START SOURCE DATA

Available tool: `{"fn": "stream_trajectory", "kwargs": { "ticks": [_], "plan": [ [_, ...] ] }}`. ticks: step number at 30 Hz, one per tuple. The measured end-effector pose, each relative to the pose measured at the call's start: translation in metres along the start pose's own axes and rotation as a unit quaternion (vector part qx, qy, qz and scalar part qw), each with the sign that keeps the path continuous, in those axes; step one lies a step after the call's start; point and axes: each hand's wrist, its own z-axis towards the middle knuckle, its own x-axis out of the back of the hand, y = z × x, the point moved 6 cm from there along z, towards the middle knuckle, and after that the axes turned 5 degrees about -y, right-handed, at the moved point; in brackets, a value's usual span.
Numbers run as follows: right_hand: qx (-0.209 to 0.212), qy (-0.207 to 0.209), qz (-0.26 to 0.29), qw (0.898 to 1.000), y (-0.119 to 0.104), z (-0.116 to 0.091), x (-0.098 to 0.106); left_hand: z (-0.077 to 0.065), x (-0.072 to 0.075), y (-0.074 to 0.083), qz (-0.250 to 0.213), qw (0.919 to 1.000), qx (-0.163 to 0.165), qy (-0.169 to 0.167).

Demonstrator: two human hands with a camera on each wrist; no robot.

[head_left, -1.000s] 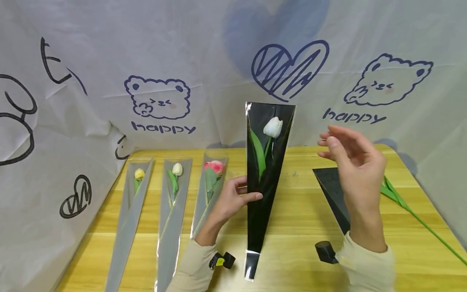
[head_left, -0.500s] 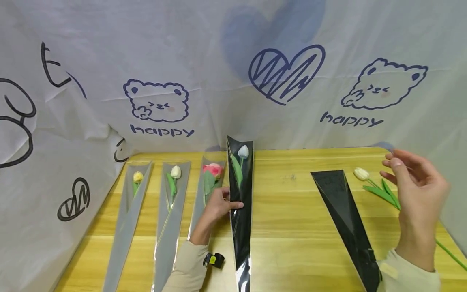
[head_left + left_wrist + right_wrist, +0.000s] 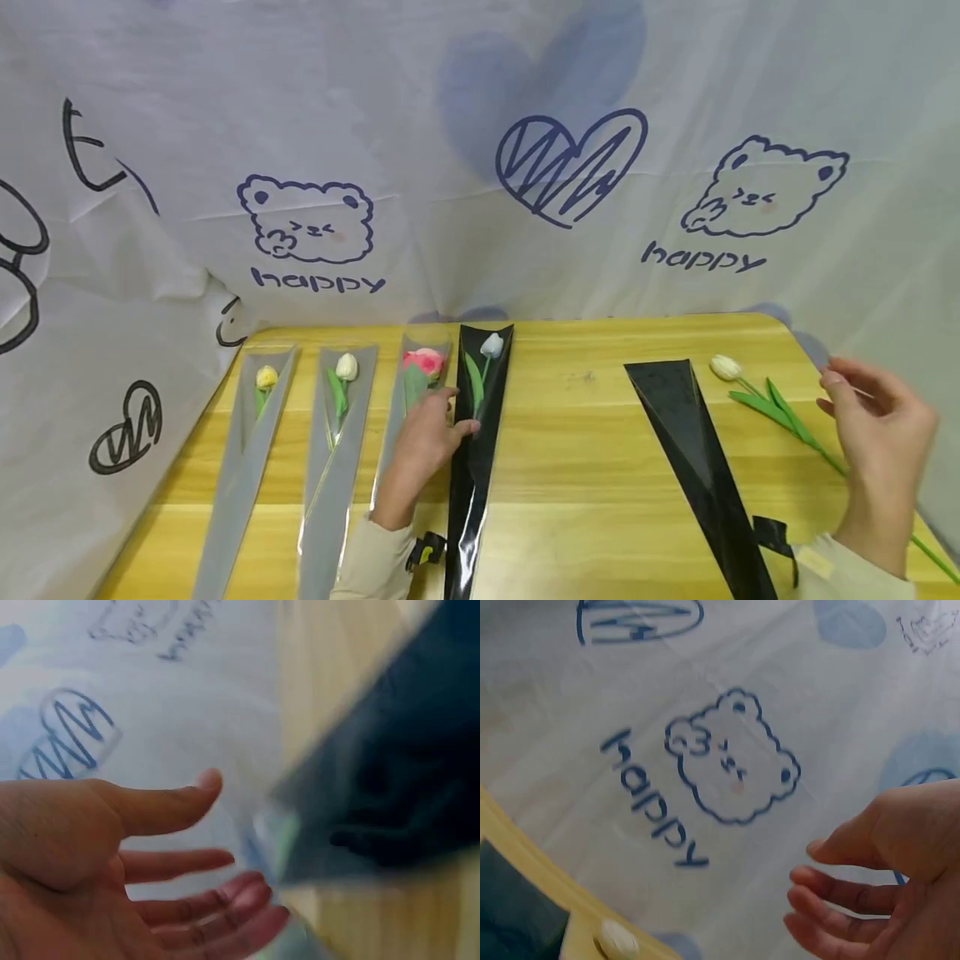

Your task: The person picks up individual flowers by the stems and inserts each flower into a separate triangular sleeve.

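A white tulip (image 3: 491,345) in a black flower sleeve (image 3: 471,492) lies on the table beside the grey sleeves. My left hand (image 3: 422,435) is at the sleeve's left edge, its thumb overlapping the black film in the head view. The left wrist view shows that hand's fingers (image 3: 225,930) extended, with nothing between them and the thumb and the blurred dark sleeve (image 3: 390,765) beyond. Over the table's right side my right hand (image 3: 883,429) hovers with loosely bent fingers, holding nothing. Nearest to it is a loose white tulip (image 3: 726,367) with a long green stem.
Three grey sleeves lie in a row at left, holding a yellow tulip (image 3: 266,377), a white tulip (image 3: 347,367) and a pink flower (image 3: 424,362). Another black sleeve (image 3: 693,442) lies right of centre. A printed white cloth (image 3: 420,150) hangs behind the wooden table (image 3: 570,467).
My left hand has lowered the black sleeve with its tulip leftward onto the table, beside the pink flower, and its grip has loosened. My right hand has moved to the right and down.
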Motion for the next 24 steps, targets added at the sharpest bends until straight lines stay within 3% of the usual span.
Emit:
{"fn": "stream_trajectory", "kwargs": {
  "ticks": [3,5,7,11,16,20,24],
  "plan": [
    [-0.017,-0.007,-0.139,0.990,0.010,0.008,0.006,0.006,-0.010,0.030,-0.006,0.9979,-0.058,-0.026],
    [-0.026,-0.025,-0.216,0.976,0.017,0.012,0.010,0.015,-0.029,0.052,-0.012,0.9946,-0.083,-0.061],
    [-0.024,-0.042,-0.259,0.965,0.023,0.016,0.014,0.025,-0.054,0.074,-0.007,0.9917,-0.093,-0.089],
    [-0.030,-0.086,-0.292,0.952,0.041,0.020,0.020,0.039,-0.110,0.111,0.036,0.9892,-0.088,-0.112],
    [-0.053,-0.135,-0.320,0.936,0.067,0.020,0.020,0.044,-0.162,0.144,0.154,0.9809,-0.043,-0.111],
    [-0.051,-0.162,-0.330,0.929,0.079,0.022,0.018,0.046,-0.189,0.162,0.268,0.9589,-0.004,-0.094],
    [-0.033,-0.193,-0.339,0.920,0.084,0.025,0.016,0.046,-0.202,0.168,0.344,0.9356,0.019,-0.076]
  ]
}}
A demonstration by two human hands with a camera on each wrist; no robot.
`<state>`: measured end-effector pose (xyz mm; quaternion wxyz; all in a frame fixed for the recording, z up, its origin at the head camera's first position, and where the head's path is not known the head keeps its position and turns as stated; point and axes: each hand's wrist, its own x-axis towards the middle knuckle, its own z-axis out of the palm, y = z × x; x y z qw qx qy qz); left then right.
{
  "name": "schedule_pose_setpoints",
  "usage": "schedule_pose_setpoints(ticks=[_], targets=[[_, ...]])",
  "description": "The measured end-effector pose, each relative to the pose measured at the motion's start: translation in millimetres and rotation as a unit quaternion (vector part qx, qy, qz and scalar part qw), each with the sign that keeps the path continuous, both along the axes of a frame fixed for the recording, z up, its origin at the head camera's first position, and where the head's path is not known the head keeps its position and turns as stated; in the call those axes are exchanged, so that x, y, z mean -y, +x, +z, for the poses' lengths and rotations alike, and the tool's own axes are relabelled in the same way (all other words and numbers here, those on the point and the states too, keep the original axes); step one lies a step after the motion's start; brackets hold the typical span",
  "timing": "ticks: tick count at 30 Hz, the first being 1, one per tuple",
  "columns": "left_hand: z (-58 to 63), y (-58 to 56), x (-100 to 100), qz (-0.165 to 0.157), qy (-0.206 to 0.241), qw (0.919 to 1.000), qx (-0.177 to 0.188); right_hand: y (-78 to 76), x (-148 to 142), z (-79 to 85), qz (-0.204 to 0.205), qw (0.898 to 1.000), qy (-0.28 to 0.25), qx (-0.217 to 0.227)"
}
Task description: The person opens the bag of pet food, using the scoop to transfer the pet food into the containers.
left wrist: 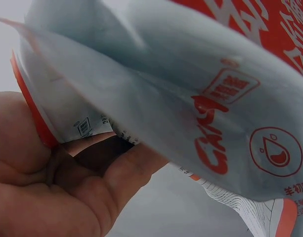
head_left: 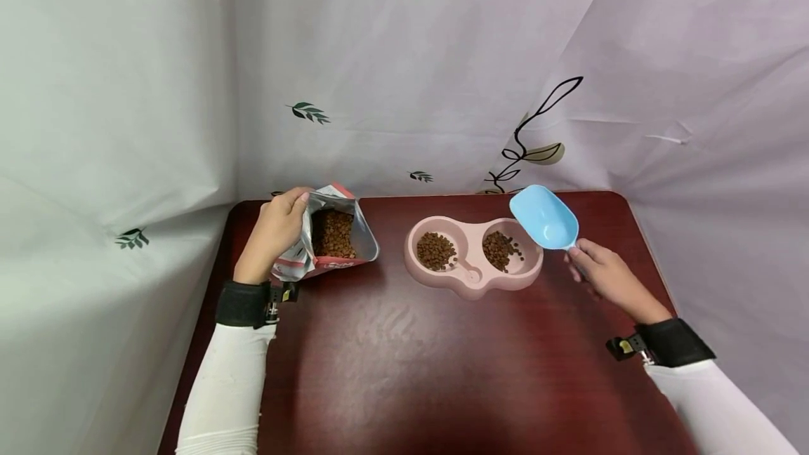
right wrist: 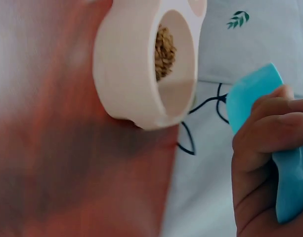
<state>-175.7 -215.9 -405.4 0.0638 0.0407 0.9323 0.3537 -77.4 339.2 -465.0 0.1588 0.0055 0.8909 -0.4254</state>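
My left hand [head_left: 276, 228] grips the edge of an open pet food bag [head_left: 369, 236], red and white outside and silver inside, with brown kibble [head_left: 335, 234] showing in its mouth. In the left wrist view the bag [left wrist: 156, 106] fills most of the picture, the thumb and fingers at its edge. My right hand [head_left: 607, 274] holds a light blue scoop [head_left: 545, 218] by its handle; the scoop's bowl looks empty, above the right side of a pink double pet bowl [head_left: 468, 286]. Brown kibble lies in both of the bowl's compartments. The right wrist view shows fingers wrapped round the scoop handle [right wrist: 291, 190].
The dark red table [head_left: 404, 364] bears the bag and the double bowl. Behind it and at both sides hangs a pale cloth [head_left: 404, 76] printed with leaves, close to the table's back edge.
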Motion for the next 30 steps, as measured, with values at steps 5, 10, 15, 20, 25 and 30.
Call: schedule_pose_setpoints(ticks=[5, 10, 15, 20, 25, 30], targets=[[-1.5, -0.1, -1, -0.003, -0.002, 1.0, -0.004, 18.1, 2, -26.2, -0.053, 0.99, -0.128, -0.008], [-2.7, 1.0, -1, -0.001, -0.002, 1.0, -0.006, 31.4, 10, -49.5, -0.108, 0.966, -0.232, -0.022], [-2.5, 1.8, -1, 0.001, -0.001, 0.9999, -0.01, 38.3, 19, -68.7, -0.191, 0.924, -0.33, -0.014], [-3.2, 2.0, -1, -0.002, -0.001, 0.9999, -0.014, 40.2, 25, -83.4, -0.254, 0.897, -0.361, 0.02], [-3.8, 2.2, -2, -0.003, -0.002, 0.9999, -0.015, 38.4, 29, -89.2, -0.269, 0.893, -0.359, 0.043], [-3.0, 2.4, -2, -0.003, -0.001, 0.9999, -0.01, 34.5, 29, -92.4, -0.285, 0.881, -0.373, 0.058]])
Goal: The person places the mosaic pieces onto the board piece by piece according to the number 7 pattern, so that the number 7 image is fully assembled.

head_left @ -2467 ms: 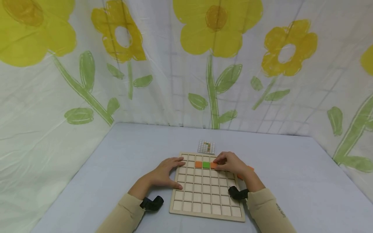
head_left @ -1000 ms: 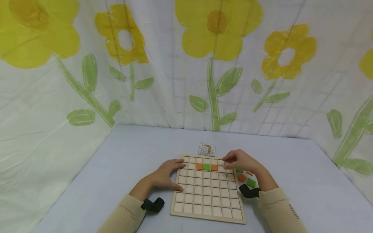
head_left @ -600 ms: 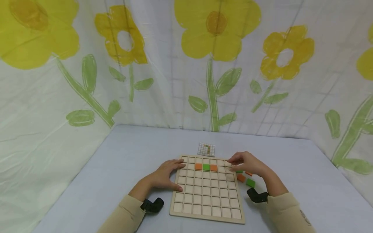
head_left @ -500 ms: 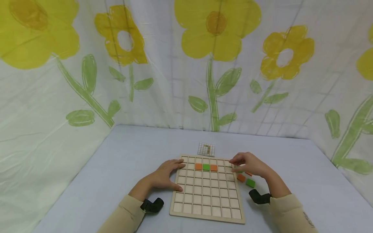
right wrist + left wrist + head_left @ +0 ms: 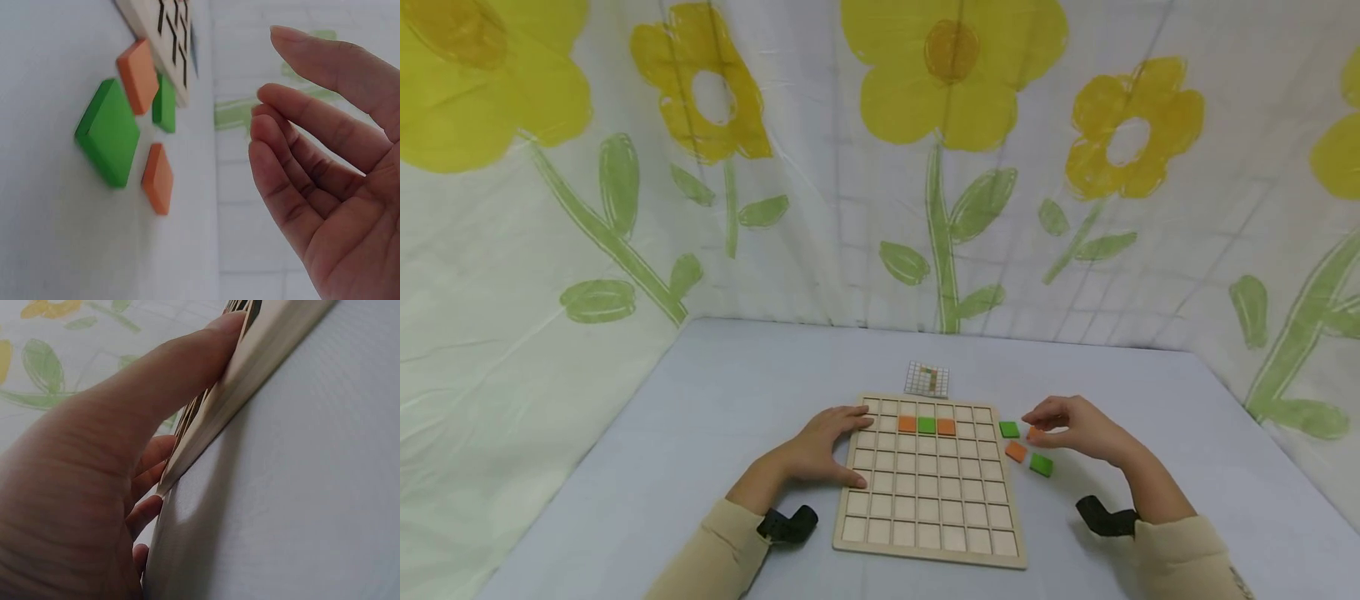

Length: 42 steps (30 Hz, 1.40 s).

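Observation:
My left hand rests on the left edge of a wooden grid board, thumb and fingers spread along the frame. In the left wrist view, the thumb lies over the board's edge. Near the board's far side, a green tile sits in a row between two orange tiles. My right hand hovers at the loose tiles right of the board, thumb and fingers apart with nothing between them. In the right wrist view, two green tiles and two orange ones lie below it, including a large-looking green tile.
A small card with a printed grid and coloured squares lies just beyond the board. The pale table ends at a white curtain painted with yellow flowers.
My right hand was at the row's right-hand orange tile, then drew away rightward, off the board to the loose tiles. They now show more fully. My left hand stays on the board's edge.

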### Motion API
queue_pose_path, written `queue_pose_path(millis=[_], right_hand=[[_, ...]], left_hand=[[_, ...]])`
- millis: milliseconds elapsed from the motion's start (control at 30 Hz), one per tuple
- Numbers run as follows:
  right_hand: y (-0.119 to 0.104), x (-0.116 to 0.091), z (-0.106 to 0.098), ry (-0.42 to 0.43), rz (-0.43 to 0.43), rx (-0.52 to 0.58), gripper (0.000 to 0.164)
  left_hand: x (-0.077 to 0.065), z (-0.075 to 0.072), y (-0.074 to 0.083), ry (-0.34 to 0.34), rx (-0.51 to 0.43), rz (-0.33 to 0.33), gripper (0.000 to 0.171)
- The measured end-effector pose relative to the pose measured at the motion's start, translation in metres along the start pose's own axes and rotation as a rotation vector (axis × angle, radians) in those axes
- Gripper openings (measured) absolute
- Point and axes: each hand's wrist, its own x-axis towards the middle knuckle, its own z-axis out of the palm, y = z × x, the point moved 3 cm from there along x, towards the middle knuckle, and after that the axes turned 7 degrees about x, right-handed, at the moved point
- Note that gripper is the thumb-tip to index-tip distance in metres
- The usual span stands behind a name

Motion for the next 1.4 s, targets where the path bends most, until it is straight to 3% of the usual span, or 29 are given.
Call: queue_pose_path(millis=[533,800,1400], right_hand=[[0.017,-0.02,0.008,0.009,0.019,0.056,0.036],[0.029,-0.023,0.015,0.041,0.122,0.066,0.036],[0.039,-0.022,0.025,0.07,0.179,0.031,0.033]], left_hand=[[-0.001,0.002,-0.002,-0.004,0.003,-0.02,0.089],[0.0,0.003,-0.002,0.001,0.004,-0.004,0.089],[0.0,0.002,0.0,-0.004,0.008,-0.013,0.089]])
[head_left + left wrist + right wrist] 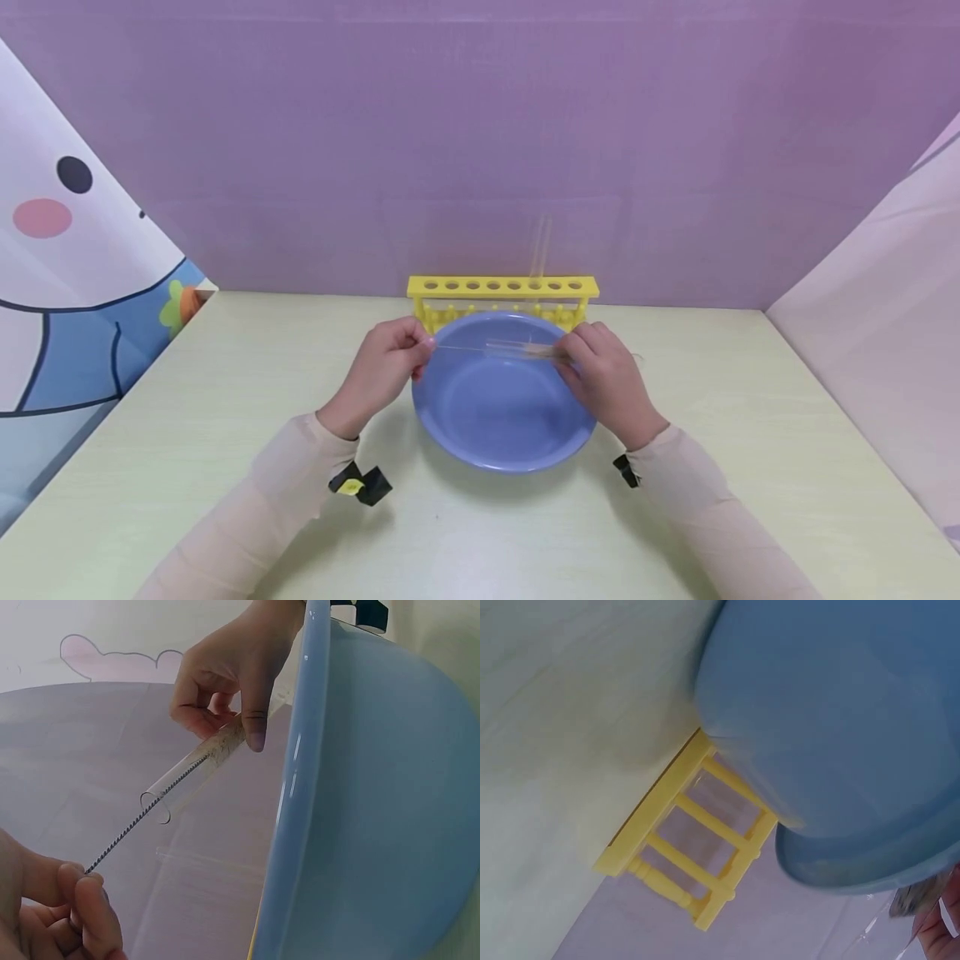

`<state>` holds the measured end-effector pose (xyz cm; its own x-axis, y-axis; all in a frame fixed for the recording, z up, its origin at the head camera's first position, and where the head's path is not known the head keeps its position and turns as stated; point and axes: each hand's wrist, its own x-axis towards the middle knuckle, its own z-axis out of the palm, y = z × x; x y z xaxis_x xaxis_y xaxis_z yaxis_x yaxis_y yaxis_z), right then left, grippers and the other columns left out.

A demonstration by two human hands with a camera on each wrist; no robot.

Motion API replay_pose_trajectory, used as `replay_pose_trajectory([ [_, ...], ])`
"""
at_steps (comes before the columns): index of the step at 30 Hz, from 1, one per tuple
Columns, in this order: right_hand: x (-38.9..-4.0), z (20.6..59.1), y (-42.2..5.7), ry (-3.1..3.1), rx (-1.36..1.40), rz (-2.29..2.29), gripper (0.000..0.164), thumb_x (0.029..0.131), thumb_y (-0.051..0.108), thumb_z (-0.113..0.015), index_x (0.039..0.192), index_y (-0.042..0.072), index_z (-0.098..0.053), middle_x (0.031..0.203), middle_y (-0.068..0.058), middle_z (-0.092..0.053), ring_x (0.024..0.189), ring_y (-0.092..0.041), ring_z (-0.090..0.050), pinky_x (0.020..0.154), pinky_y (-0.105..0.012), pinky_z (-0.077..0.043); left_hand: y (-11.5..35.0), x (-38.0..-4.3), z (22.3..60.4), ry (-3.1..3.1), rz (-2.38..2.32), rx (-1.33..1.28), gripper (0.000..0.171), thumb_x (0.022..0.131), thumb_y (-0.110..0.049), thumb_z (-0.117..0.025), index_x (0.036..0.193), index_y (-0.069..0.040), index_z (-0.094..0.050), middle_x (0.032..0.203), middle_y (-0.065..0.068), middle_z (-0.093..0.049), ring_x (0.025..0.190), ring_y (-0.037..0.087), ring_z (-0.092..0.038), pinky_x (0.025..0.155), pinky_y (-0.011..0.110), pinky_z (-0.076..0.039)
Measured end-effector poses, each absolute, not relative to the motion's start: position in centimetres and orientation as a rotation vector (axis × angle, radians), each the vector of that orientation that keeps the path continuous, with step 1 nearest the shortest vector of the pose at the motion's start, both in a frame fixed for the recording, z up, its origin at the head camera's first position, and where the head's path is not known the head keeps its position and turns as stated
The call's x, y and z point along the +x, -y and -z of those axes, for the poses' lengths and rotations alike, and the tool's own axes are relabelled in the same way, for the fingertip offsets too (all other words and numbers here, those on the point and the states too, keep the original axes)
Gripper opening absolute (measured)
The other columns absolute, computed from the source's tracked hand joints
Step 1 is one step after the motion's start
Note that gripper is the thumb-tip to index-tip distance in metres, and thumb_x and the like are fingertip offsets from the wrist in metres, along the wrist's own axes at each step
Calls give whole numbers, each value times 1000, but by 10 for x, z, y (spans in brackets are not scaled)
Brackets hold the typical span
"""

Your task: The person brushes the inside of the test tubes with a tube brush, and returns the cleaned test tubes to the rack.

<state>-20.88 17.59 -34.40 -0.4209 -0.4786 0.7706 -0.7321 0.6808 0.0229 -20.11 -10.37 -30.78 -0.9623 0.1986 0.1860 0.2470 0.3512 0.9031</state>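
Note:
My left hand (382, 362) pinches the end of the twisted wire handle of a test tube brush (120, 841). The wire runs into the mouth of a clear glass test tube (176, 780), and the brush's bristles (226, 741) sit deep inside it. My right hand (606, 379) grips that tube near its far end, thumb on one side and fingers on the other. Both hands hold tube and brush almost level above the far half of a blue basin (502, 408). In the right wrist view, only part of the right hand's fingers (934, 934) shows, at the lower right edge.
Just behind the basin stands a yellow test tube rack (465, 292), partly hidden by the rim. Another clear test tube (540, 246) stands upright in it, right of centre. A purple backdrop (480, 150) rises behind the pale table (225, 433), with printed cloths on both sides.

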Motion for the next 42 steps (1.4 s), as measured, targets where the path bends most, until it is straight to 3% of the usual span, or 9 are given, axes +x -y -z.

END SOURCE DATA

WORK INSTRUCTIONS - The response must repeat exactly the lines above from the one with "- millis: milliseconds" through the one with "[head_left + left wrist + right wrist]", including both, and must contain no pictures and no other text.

THE COMPLETED TASK -
- millis: milliseconds elapsed from the motion's start (control at 30 Hz), one per tuple
- Numbers run as follows:
  right_hand: y (-0.119 to 0.104), x (-0.116 to 0.091), z (-0.106 to 0.098), ry (-0.42 to 0.43), rz (-0.43 to 0.43), rx (-0.52 to 0.58), gripper (0.000 to 0.164)
  left_hand: x (-0.077 to 0.065), z (-0.075 to 0.072), y (-0.074 to 0.083), ry (-0.34 to 0.34), rx (-0.51 to 0.43), rz (-0.33 to 0.33), gripper (0.000 to 0.171)
- The measured end-effector pose relative to the pose measured at the motion's start, translation in metres along the start pose's own axes and rotation as a rotation vector (axis × angle, radians) in those axes
- Gripper openings (measured) absolute
- Point and axes: each hand's wrist, its own x-axis towards the middle knuckle, its own z-axis out of the palm, y = z × x, the point moved 3 cm from there along x, towards the middle knuckle, and after that the axes turned 7 degrees about x, right-handed, at the moved point
- Note that gripper is the thumb-tip to index-tip distance in metres
- The usual span stands behind a name

Motion for the next 1.4 s, targets where the path bends most, until it is straight to 3% of the usual span, or 29 are given.
Call: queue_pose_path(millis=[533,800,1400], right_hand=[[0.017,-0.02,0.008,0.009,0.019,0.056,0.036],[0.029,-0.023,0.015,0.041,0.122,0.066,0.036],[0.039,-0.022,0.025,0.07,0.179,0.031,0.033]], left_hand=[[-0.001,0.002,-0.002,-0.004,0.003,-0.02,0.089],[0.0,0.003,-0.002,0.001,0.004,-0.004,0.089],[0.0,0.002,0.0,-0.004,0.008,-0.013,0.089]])
[head_left + left wrist + right wrist] 

No further output is given for this exercise.